Thos Hunt

Personal information
- Full name: Thomas Aaron Hunt
- Born: 19 January 1982 (age 44) Melbourne, Victoria, Australia
- Batting: Left-handed
- Bowling: Right-arm fast-medium
- Role: Bowler

Domestic team information
- 2001–2003: Middlesex
- 2004: Somerset
- FC debut: 13 April 2002 Middlesex v Cambridge UCCE
- Last FC: 10 April 2004 Somerset v Loughborough UCCE
- LA debut: 5 June 2001 Middlesex v Australians
- Last LA: 4 July 2004 Somerset v Worcestershire

Career statistics
| Competition | FC | LA | T20 |
| Matches | 5 | 8 | 6 |
| Runs scored | 4 | 0 | 6 |
| Batting average | 4.00 | 0.00 | 3.00 |
| 100s/50s | 0/0 | 0/0 | 0/0 |
| Top score | 3 | 0 | 4 |
| Balls bowled | 526 | 158 | 24 |
| Wickets | 14 | 5 | 3 |
| Bowling average | 31.44 | 36.20 | – |
| 5 wickets in innings | 0 | 0 | – |
| 10 wickets in match | 0 | 0 | – |
| Best bowling | 4/24 | 2/12 | – |
| Catches/stumpings | 0/– | 1/– | 0/– |
- Source: CricketArchive, 12 May 2022

= Thos Hunt =

English cricketer (born 1982)

Thomas Aaron Hunt is an Australian-born former English cricketer who is the grandson of John Hunt, Baron Hunt. He made four first-class appearances during a career that saw him appear for Middlesex and Somerset County Cricket Clubs. The highlight of this was playing in the victorious Middlesex side that beat the touring Australian test team at Lords in 2001, Middlesex being the only side that tour to beat Australia.
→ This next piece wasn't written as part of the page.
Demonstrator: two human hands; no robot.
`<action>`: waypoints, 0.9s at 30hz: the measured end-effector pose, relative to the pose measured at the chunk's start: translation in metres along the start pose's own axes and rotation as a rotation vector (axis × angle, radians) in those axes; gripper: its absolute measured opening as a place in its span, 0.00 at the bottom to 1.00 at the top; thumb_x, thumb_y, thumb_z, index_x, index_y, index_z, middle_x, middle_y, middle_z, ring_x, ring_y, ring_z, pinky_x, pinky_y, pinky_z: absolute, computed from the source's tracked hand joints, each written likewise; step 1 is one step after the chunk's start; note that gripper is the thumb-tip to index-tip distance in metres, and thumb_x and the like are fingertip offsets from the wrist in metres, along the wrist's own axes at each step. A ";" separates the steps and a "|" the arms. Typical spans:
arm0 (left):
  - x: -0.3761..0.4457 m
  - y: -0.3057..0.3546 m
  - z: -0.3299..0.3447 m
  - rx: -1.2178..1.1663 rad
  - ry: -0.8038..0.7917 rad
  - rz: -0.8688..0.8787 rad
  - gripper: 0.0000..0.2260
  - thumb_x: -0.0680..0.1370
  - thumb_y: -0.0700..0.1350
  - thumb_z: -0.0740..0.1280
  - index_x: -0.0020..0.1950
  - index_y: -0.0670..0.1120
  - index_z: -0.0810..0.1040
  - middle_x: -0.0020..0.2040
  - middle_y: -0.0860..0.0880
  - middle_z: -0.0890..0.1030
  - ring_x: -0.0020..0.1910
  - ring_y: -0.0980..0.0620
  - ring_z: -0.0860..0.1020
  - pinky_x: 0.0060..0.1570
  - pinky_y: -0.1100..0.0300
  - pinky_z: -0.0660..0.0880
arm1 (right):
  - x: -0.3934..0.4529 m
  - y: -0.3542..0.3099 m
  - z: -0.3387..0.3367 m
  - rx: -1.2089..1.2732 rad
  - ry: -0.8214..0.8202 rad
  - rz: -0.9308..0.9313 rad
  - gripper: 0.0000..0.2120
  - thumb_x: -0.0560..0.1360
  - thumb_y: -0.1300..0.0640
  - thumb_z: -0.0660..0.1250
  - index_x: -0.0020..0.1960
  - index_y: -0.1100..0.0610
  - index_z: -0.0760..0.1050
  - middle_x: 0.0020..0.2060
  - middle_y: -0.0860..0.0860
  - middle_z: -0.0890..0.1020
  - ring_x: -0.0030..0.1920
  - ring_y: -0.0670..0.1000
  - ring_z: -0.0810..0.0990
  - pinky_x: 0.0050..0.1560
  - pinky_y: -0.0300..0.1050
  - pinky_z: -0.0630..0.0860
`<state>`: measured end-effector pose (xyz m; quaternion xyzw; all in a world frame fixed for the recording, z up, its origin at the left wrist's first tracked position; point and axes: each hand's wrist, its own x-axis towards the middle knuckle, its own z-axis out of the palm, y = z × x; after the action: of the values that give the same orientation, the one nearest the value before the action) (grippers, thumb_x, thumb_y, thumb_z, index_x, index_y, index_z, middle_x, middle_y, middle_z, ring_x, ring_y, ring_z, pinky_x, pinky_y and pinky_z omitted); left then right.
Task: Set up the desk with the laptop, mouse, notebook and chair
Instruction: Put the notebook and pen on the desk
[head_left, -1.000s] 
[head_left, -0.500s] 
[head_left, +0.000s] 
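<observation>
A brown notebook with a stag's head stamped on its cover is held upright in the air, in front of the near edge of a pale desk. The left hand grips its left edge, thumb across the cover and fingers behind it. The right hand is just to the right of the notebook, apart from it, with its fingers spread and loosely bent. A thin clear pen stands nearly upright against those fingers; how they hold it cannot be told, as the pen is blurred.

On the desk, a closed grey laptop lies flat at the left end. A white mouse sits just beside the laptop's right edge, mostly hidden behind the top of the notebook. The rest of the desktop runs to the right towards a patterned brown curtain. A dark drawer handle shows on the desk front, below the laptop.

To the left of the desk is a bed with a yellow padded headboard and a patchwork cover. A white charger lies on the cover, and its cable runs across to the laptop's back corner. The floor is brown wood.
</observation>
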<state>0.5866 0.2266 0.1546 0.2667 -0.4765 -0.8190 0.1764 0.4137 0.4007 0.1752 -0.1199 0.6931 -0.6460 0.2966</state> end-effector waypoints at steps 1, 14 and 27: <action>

In 2004, batting at number 11 with John Francis, his four runs helped set a new record tenth wicket partnership for Somerset in Twenty20 cricket.

His career was held back by a consistent cartilage knee injury which forced his to retire at 22. He followed a distinguished junior career playing for England U-14/15/16 prior to injury set backs.